We walk under the railway and onto the path that follows the Malago around the base of Windmill hill. These historians are inquisitive: full of questions, wonderings, and proposals of how and why the river does what it does. Peter says, this little trickle will eventually mingle its waters with the Atlantic, it’s a bizarre and mind-boggling thought.
As we continue, we find a large and elaborate flood-gate and tunnels in a sunken pit in the middle of St John’s Lane. There’s a little water in the bottom but nothing to merit such serious engineering. Clare thinks it looks Victorian, which means it would pre-date the Interceptor and flood tunnels built in the 1970s, and so presumably dealt with a lot more water at one time. She notices a large warehouse called ‘Malago Vale Estate’ which she thinks sounds rather romantic.
Going into the recreation ground we focus on the rubbish, which is abundant. Peter is highly interested in why it is that people throw so much litter in natural areas. Clare asks if it’s just that we notice it more. I think that there’s a human psychology around rivers washing stuff away, cleansing us. The Malago probably used to have a lot more nasty waste in it – sewage and industrial waste in the 1800s-1900s. But the shopping trolleys, tyres, bottles, clothing, tin cans, and random toys and electrical equipment are quite a depressing sight.
We reach the industrial estate on Lynton road, where the Malago is lost to a pedestrian until it re-emerges at Manor Woods. Hartcliffe Way is a busy, stinking road. Here you truly feel like you’ve lost the Malago. But following Vale Lane past the Shell garage, the Hand Wash Valet service and the Dulux warehouse, you come across the entrance to Manor Woods. Suddenly a green space opens before us. The dip where the river used to run is clearly visible. Clare and Peter are intrigued by the Interceptor, again it seems such a substantial structure for an apparently small volume of water. But the sound of rushing water is enormously satisfying – here the river feels alive. As we walk up the woodland path, Clare wonders whether this area was landscaped during its time as part of the Manor. There’s a very steep drop down to the river, and she describes how 19th century landscaping of estates included such dramas as blowing holes with dynamite to create an artificial gorge. I think that this drop is natural – the river winds its course without channelling – but the trees mostly look too young for an ancient woodland. I read in ‘My Manor Woods’ book that the woods were hit by a landmine in WW2, could this explain the sharp cliff?
Peter tells me about one of his research projects, looking at military training areas that have been closed to the public for many years. Although these pieces of land (such as Solsbury Plain) have regular artillery fire launched into them, there is no human intervention, and their ecology is incredibly rich and diverse. He tells me about the fairy shrimps of Solsbury plain that make their homes in the puddles that form in bomb craters, and are transferred by the wheels of tanks. I am amazed.

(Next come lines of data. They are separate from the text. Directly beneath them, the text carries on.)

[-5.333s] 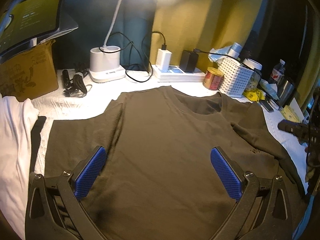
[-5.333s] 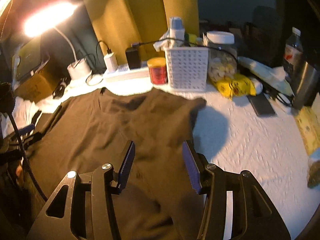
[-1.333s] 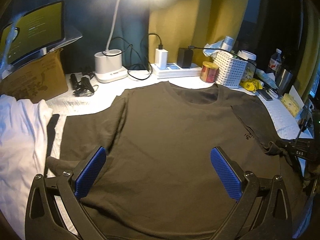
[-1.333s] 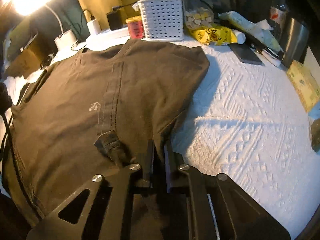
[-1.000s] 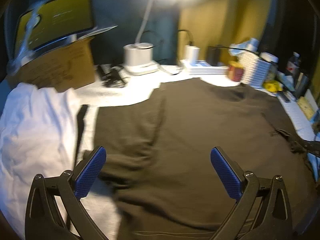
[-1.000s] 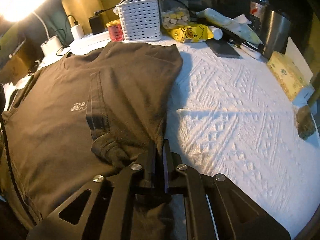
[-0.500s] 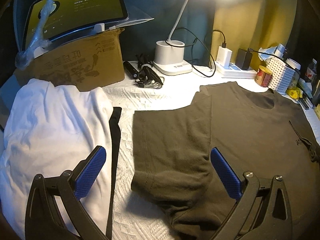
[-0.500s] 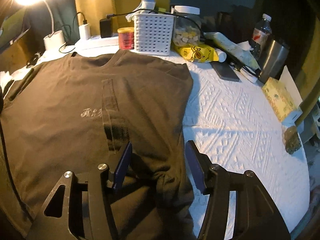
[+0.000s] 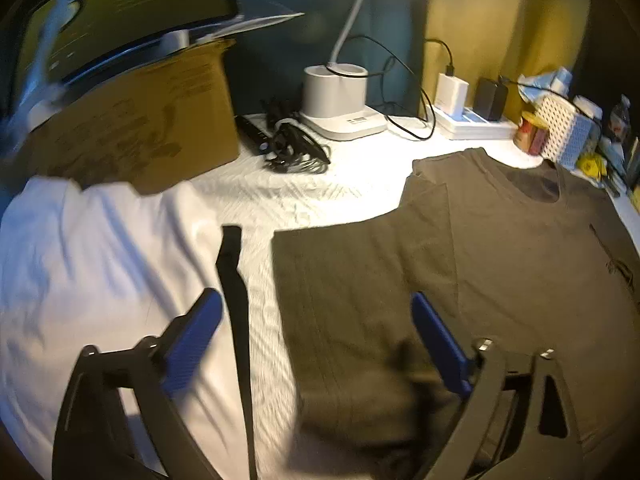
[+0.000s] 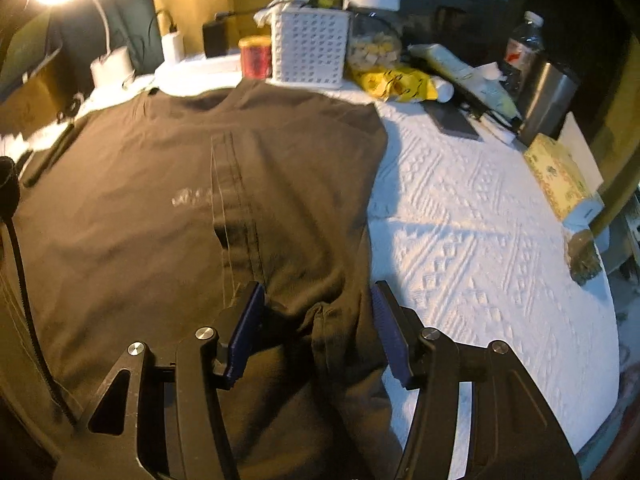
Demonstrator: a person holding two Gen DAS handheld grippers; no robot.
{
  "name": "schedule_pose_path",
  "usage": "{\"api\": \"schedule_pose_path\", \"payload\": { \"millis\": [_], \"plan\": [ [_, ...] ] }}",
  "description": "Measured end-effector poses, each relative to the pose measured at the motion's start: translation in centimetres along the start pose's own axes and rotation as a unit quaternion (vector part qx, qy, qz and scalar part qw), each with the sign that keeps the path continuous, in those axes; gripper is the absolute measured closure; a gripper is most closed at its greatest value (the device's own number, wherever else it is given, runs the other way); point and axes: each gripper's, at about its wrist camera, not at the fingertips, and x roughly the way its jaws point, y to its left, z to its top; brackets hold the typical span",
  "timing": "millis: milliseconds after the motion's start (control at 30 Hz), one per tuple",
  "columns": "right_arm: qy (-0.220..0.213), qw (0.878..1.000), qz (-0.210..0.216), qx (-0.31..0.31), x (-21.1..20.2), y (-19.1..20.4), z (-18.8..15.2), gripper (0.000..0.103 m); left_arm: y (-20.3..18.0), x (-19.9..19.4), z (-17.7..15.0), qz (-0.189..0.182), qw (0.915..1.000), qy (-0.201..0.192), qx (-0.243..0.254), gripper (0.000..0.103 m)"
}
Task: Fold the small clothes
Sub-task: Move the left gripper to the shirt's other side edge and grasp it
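Left gripper [image 9: 316,340] closing, empty; right gripper [image 10: 316,320] parted over T-shirt [image 10: 160,208].

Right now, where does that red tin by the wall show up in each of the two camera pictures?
Left wrist view: the red tin sits far right near the top, just left of the white basket.
Right wrist view: the red tin is upper middle, again just left of the white basket, behind the brown shirt.
Shared landmark: the white basket.

Matt brown cloth T-shirt [image 10: 160,200], embossed white table cover [image 10: 480,240], glossy steel tumbler [image 10: 548,100], perforated plastic basket [image 10: 308,46]
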Motion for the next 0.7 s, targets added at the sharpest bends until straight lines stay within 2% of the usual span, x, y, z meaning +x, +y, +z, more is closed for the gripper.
{"api": "schedule_pose_path", "payload": {
  "millis": [67, 133, 267, 367, 467, 500, 533, 567, 700],
  "plan": [
    [-0.014, 1.0, -0.001, 0.008, -0.5, 0.1, 0.3, 0.045, 0.2, 0.9, 0.6, -0.012, 0.9999, 0.004, 0.007, 0.016],
    [-0.019, 1.0, -0.001, 0.014, -0.7, 0.2, 0.5, 0.045, 0.5, 1.9, 1.0, -0.018, 0.9997, 0.016, 0.009, 0.023],
    [-0.026, 0.999, 0.002, 0.023, -0.7, 0.4, 0.9, 0.045, 0.6, 4.0, 1.1, -0.024, 0.9985, 0.047, 0.018, 0.025],
    [-0.027, 0.999, 0.005, 0.022, -0.7, 0.7, 1.2, 0.045, 0.0, 3.8, 0.8, -0.032, 0.9982, 0.036, 0.035, 0.035],
    [-0.031, 0.999, 0.008, 0.019, -0.7, 1.0, 1.4, 0.045, -0.6, 3.4, 0.5, -0.047, 0.9974, 0.025, 0.049, 0.051],
    [-0.032, 0.999, 0.009, 0.019, -0.7, 1.1, 1.5, 0.045, -0.7, 3.3, 0.6, -0.051, 0.997, 0.023, 0.052, 0.064],
    [-0.033, 0.999, 0.011, 0.018, -0.7, 1.1, 1.6, 0.045, -1.0, 3.1, 0.5, -0.053, 0.9967, 0.021, 0.057, 0.087],
    [-0.033, 0.999, 0.012, 0.018, -0.7, 1.2, 1.7, 0.045, -1.2, 3.0, 0.5, -0.057, 0.9964, 0.021, 0.059, 0.096],
    [-0.037, 0.999, 0.018, 0.015, -0.9, 1.3, 1.6, 0.045, -1.4, 2.6, 0.5, -0.039, 0.9979, 0.009, 0.05, 0.099]
  ]
}}
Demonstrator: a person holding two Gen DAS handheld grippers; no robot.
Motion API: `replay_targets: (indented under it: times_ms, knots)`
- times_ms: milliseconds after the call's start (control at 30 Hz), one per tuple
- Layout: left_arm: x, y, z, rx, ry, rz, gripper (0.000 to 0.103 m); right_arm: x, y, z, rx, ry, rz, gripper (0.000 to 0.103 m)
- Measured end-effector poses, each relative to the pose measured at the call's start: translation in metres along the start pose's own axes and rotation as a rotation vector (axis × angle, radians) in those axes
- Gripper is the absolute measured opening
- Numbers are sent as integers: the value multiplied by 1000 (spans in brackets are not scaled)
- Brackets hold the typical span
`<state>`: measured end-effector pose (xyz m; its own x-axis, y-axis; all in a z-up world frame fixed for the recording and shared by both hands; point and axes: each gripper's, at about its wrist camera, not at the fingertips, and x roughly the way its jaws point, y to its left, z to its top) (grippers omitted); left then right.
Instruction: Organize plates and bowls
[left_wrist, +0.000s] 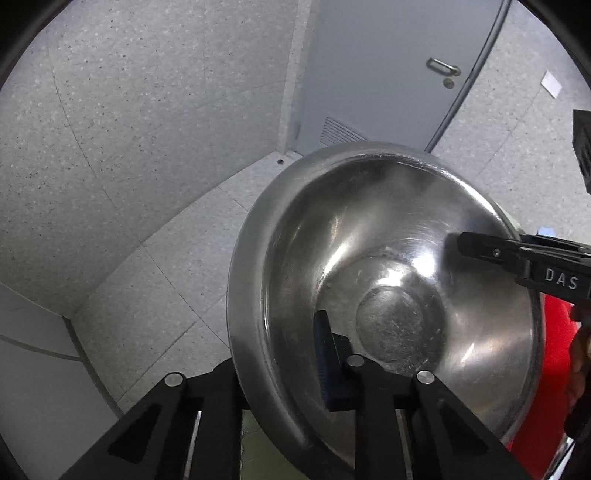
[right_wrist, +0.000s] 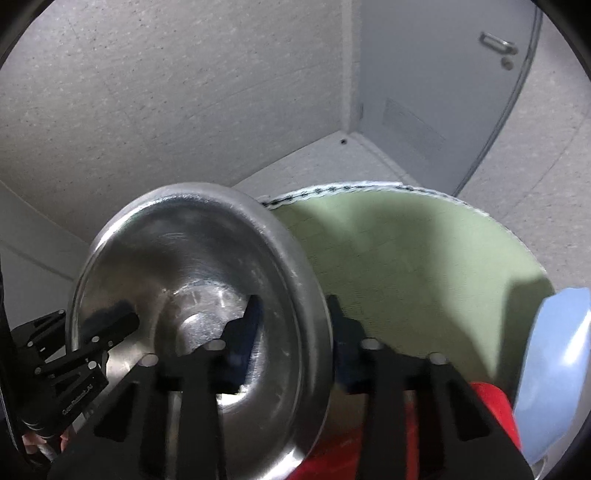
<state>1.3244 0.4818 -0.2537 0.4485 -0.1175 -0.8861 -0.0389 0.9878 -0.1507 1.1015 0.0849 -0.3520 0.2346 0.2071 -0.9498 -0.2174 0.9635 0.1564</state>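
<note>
Left wrist view: we hold one steel bowl (left_wrist: 388, 295) by opposite sides of its rim, both grippers clenched on it.

We record the left gripper (left_wrist: 288, 354) pinching the near-left rim, its blue-padded finger (left_wrist: 327, 363) inside the bowl and the other finger outside under the flange. In the same view the right gripper (left_wrist: 480, 251) reaches in from the right edge and bites the far-right rim. From the right wrist, the right gripper (right_wrist: 293, 332) straddles the rim, one finger inside, one outside; the left gripper (right_wrist: 110, 328) grips the opposite side. The bowl sits tilted above a green mat (right_wrist: 424, 277) with a stitched edge. Beside it we note a red item (right_wrist: 491, 402), a pale blue dish (right_wrist: 554, 350), speckled floor tiles (left_wrist: 147, 110) and a grey door (left_wrist: 388, 74).
</note>
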Motion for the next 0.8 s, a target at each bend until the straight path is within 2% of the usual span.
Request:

We all breath a sigh of relief to be away from the road, and Peter says that for a moment he believed himself to be in the countryside. This sparks a discussion about why it is that we crave the sensation of being in a ‘natural’ environment – how in some ways this is just as shaped by humans as the city streets – and how some people would have a reverse reaction, feeling uncomfortable and endangered in a woodland. The contrast between this section of the Malago, and the litter-strewn ditch in the rec. ground is enormous. Peter says, poor unsuspecting river, it’s flowing merrily on its way through the woods, but little does it know what awaits it around the corner. Clare says, it doesn’t even have the power to cleanse itself anymore.
Further up in the woods there are several huge oaks, which must be two or three hundred years old. Each one has a human-sized hollow at its base, blackened from burning and adorned with graffiti. Peter asks, is this a local art form? We reach the other end of the woods and double back to see an information board. I get out ‘My Manor Woods’ to show the historians the time-line it contains. According to the book, Viking longboats once travelled up the Malago, and the Romans would have used the river to transport stone from Dundry quarries to the Avon. Peter is very struck with this: I’m astounded, he says, that this little stream once contained enough water for vessels to traverse it. I tell them about the 1968 flood, in which several people died, cars were washed away and houses wrecked. Margaret (the birdwatcher) told me of a woman who was saved by her hair – as she was swept off in the torrents of water, a man hanging onto a railing grabbed her bun and rescued her.
But the river will not flood again: the Malago has been subdued.